Aujourd’hui, je ne trouve plus cela très amusant en fait, mais questionnant. Quel message veut en effet faire passer un Indien portant un vêtement montrant un membre de son groupe en habit traditionnel, peut-être tel qu’on se le représente dans notre imaginaire biaisé par les westerns manichéens ? Est-ce une sorte de mise en abyme ? « Je suis cet Indien sur ce T-Shirt, mais, en même temps, je ne suis plus cet Indien sur ce T-Shirt avec son arc et ses flèches. Je conduis une voiture, j’ai une montre, je fais visiter mon canyon à des visages pâles. » Est-ce de l’auto-dérision ? Ou au contraire, une façon de montrer sa fierté d’appartenir aux premières Nations ? Une façon de dire : « je suis une icône ! » ? La question est transposée sur d’autres terres.
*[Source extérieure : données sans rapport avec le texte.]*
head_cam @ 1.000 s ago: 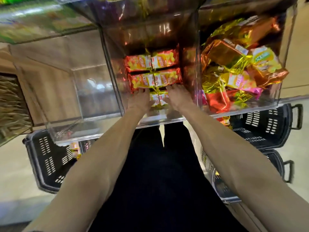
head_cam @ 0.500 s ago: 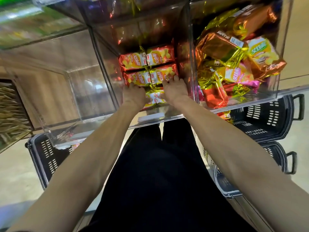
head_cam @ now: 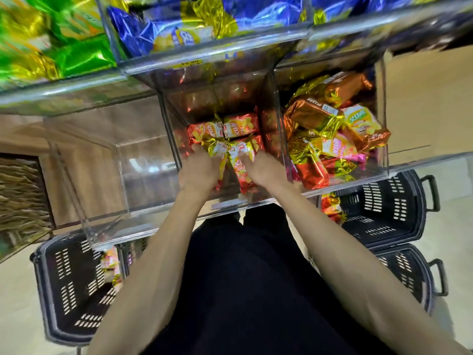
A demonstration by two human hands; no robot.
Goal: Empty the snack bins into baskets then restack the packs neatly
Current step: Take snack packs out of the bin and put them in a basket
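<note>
The restacking step is in hand. Two red packs [head_cam: 239,162] are gripped inside the middle bin [head_cam: 230,206], one by the left hand [head_cam: 198,172] and one by the right hand [head_cam: 266,171], it seems. Next, they need to be laid flat at 6 o'clock of the neat rows [head_cam: 240,125]. The fingertips are hidden by foil. The basket [head_cam: 64,290] at 7 o'clock is partly covered.

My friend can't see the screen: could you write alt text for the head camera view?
The left hand and right hand grip red-and-gold snack packs inside the middle clear bin. The right bin holds jumbled packs; black baskets stand below.
</note>
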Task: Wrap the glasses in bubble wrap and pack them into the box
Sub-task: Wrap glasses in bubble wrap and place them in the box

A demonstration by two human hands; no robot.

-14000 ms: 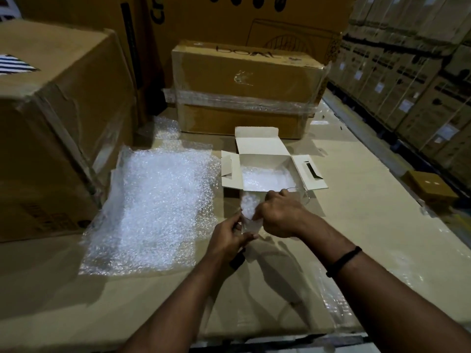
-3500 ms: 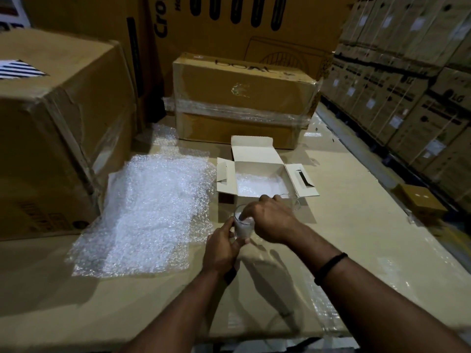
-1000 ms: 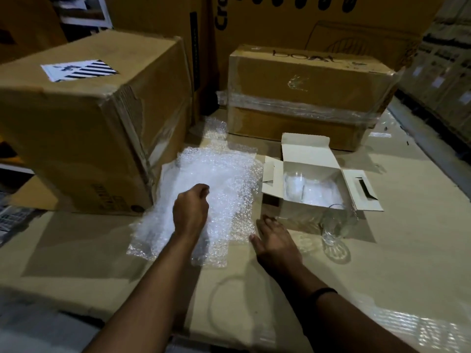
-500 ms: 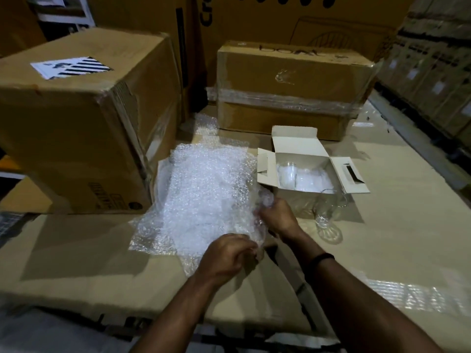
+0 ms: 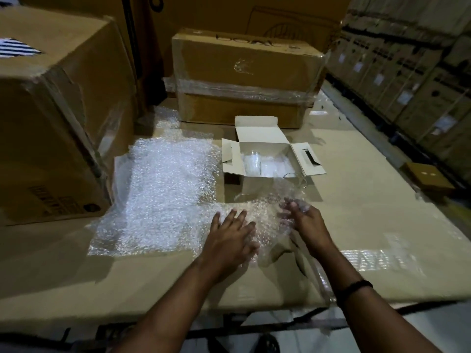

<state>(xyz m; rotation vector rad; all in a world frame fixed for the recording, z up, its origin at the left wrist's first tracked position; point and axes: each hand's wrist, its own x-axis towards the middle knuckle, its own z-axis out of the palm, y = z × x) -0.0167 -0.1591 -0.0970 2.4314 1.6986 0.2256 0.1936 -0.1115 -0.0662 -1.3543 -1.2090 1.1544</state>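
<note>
**Bare glass stands just ahead of the right hand; sheet not yet loaded**

Head view. The left hand (image 5: 230,233) lies palm down with its fingers spread, pressing flat on a single bubble wrap sheet (image 5: 257,212). The right hand (image 5: 304,221) is at the far right edge of that sheet. Its fingers reach forward but are blurred and partly covered by film, so I cannot tell whether they pinch the edge. On that side the sheet is lifted off the cardboard surface (image 5: 356,200).

The unwrapped glass (image 5: 297,181) stands upright, mouth up, straight beyond the right fingertips, near them but apart. It is seen partly through the raised film. From the left hand it lies ahead and to the right, clearly farther off. It stands just beside the near right corner of the open white box (image 5: 252,186); whether they touch is not determinable. Wrapped glasses (image 5: 251,163) already sit inside the box; the count is unclear. The bubble wrap stack (image 5: 165,189) lies to the left of the left hand.

Assessment: the right hand is better placed to fetch the glass, drawing it back and laying it on its side across the sheet while the left hand pins the sheet. The raised film between hand and glass could nudge the glass over.
</note>
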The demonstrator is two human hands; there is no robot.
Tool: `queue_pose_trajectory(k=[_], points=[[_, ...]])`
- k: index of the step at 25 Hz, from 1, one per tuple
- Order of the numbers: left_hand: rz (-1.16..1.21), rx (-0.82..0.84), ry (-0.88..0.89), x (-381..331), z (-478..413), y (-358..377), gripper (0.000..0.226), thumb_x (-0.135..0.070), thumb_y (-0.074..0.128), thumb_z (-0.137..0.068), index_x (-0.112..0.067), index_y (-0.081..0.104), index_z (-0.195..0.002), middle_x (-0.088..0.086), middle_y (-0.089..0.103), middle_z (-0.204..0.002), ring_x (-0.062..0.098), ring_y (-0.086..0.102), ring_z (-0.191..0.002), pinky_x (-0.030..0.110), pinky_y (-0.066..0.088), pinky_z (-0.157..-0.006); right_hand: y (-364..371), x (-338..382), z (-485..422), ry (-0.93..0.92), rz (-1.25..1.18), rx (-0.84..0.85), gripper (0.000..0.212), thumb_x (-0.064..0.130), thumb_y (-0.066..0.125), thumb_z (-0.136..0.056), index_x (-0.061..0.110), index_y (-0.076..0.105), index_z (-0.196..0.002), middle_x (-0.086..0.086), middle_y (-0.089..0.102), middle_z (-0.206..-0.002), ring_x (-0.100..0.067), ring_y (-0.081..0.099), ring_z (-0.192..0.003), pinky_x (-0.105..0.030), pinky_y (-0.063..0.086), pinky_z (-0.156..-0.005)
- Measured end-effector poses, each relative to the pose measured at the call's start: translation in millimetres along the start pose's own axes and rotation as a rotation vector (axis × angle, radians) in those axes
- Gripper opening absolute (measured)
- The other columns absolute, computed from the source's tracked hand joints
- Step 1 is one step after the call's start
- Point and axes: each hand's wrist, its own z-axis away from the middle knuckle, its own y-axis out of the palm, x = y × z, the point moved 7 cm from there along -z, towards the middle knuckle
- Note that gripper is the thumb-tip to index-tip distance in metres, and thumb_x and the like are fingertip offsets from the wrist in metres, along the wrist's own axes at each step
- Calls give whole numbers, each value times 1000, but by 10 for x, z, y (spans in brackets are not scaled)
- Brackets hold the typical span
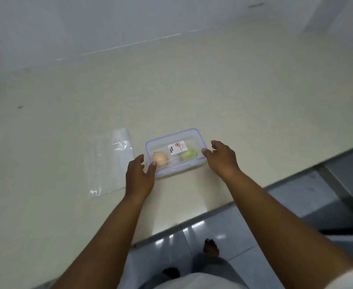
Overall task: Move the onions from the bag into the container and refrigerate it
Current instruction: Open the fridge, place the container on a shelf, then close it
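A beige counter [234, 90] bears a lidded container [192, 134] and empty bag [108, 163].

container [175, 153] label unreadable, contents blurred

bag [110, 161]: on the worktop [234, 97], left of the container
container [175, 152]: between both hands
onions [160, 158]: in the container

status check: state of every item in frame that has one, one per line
container: lid on, resting on the counter, two onions inside
brownish onion: inside, left end
greenish onion: inside, right end
bag: empty, lying flat left of the container
left hand: open, at the container's left end
right hand: open, at its right end
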Motion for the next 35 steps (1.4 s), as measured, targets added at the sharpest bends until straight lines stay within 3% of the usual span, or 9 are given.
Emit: queue_pose_trajectory(k=[2,5,9,13,19,26,30,33,35], points=[[65,9,-132,36,-118,113,57,-42,56,-91,-17,43,-141,2,51,-141,21,56,-121,31,41,-96,76,35,-282,7,-7,78,59,40,56,-92,16,43,-144,-6,50,-147,-22,50,-130,-30,35,-107],[187,18,-188,44,-129,276,37,-36,52,-92,-34,51,-129,-8,60,-120,21,58,-116,33,44,-91,197,-25,-464,-16,-35,181,55,38,54,-93,22,42,-144,-4,55,-142,-21,51,-128,-29,37,-104],[260,-46,-264,28,-53,372,49,-33,50,-95,-26,39,-142,0,50,-140,24,50,-127,38,41,-103,243,-143,-477,-37,-134,229,53,37,53,-93,27,42,-144,1,56,-140,-19,52,-128,-32,40,-105],[263,-21,-232,-49,35,485,40,-32,53,-95,-23,47,-133,-3,56,-125,22,55,-116,34,44,-94,83,-292,-316,-67,-157,132,34,31,52,-94,21,59,-126,-1,68,-120,-23,61,-111,-27,42,-87],[284,303,-69,-345,394,890,35,-31,55,-92,-36,50,-126,-17,58,-119,8,55,-112,30,43,-92,-489,-843,367,63,-259,-106,29,29,51,-95,23,62,-121,4,70,-112,-19,63,-105,-31,47,-89],[184,754,180,-786,1115,1665,40,-20,56,-90,-45,51,-120,-28,59,-116,-11,55,-108,19,43,-84,-1051,-1852,1669,310,-507,-443,23,31,53,-91,51,63,-92,22,70,-91,2,66,-86,-24,50,-74],[152,1007,260,-1019,1793,2271,42,-25,58,-83,-45,56,-120,-17,66,-120,4,61,-112,25,47,-91,-1293,-2478,2448,440,-599,-624,27,30,55,-92,57,61,-88,24,69,-93,0,66,-88,-25,52,-78],[95,1135,245,-1063,2310,2826,44,-17,62,-88,-31,54,-128,-4,65,-125,15,60,-116,40,46,-101,-1498,-3044,2927,496,-655,-743,23,30,55,-94,48,64,-105,17,70,-102,-7,66,-96,-28,54,-83],[37,1194,238,-1069,2638,3197,43,-12,61,-90,-26,54,-130,0,65,-124,20,61,-115,34,49,-93,-1622,-3431,3208,534,-680,-807,27,30,54,-95,39,64,-117,11,71,-105,-10,66,-98,-26,53,-82]])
Un Kenyan porterait-il un T-Shirt avec des Masaïs en train de faire des bonds ? Et un Français, un avec un petit vieux doté de baguette et béret ? Revendiquer de tels clichés peut-il relever d’autre chose que de l’auto-dérision ? Et pourtant, ce sont probablement ces pièces de coton que les touristes ramènent le plus de leurs périples exotiques. Car ce sont souvent ces clichés, ces images d’Epinal qu’ils viennent chercher.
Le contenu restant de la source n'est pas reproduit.